(Work item)
Read the data and repeat all of it exactly.

Extracted data entries:
+-------+

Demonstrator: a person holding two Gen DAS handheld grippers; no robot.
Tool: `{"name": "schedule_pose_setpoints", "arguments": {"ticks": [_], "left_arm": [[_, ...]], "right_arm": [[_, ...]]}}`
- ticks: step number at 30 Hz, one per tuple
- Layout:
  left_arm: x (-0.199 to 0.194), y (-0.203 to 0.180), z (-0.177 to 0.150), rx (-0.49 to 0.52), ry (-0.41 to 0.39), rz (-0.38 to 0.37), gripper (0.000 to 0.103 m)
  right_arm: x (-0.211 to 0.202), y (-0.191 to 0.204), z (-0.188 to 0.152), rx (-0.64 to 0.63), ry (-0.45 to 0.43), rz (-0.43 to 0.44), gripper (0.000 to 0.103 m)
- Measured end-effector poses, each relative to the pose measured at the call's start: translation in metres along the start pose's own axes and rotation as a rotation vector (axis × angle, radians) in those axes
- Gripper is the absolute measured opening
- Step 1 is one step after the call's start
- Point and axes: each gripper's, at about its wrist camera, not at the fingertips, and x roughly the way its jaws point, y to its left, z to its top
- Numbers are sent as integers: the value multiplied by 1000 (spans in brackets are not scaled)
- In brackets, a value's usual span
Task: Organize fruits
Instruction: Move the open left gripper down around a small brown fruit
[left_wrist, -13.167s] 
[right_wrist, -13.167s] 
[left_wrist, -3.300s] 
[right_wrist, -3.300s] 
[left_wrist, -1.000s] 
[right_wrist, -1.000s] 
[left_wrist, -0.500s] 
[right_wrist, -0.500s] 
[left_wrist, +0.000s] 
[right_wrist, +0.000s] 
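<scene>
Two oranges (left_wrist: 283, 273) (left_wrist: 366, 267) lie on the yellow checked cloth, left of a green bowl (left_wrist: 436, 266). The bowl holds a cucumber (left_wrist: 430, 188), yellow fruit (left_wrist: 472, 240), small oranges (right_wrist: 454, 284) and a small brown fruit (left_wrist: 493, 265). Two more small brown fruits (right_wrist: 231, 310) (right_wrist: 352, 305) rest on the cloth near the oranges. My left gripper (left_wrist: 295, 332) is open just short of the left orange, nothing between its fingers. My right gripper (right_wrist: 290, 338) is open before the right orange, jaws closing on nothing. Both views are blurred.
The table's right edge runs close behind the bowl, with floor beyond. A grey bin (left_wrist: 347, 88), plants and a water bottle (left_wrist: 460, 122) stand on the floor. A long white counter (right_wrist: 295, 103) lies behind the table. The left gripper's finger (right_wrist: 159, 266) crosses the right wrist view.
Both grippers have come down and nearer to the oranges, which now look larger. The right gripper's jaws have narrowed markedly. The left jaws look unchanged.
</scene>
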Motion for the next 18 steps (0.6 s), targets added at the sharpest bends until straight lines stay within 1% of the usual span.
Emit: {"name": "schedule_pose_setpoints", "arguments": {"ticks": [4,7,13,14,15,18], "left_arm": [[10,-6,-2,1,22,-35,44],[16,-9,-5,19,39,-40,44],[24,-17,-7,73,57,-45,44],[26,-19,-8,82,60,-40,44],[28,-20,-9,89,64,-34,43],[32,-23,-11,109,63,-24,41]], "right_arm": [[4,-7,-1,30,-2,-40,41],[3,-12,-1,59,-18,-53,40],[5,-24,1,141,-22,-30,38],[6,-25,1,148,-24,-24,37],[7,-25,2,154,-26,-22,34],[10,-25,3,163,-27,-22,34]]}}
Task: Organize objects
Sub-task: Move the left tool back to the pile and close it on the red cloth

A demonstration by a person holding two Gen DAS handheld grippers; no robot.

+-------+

(Task response)
Demonstrator: a person holding two Gen DAS handheld grippers; no robot.
Tool: `{"name": "schedule_pose_setpoints", "arguments": {"ticks": [_], "left_arm": [[_, ...]], "right_arm": [[_, ...]]}}`
- ticks: step number at 30 Hz, one per tuple
- Layout:
  left_arm: x (-0.199 to 0.194), y (-0.203 to 0.180), z (-0.177 to 0.150), rx (-0.49 to 0.52), ry (-0.41 to 0.39), rz (-0.38 to 0.37), gripper (0.000 to 0.103 m)
  right_arm: x (-0.211 to 0.202), y (-0.191 to 0.204), z (-0.188 to 0.152), rx (-0.64 to 0.63), ry (-0.45 to 0.43), rz (-0.43 to 0.44), gripper (0.000 to 0.103 m)
- Measured end-effector poses, each relative to the pose measured at the call's start: translation in metres along the start pose's own axes and rotation as a rotation vector (axis × angle, radians) in those axes
- Gripper is the absolute measured opening
- Step 1 is one step after the call's start
- Point and axes: each gripper's, at about its wrist camera, not at the fingertips, and x roughly the way its jaws point, y to its left, z to its top
- Numbers are sent as integers: the value multiplied by 1000 (spans in brackets are not scaled)
- In brackets, a value's usual span
Task: Organize fruits
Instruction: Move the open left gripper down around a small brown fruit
[left_wrist, -13.167s] 
[right_wrist, -13.167s] 
[left_wrist, -3.300s] 
[right_wrist, -3.300s] 
[left_wrist, -1.000s] 
[right_wrist, -1.000s] 
[left_wrist, -0.500s] 
[right_wrist, -0.500s] 
[left_wrist, +0.000s] 
[right_wrist, +0.000s] 
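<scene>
Two oranges (left_wrist: 283, 273) (left_wrist: 366, 267) lie on the yellow checked cloth, left of a green bowl (left_wrist: 436, 266). The bowl holds a cucumber (left_wrist: 430, 188), yellow fruit (left_wrist: 472, 240), small oranges (right_wrist: 454, 284) and a small brown fruit (left_wrist: 493, 265). Two more small brown fruits (right_wrist: 231, 310) (right_wrist: 352, 305) rest on the cloth near the oranges. My left gripper (left_wrist: 295, 332) is open just short of the left orange, nothing between its fingers. My right gripper (right_wrist: 290, 338) is open before the right orange, jaws closing on nothing. Both views are blurred.
The table's right edge runs close behind the bowl, with floor beyond. A grey bin (left_wrist: 347, 88), plants and a water bottle (left_wrist: 460, 122) stand on the floor. A long white counter (right_wrist: 295, 103) lies behind the table. The left gripper's finger (right_wrist: 159, 266) crosses the right wrist view.
Both grippers have come down and nearer to the oranges, which now look larger. The right gripper's jaws have narrowed markedly. The left jaws look unchanged.
</scene>
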Motion for the next 18 steps (0.6 s), targets added at the sharpest bends until straight lines stay within 1% of the usual span.
Emit: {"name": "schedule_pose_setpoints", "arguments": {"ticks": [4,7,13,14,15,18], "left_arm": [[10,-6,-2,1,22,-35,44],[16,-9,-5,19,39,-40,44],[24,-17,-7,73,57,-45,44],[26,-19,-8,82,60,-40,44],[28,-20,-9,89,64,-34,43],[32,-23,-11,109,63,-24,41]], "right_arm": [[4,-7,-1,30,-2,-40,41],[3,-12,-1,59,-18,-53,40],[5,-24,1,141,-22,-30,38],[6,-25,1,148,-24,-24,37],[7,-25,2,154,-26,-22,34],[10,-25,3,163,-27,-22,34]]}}
Task: Organize objects
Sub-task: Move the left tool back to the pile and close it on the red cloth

A demonstration by a person holding two Gen DAS handheld grippers; no robot.

With that, the exercise is complete.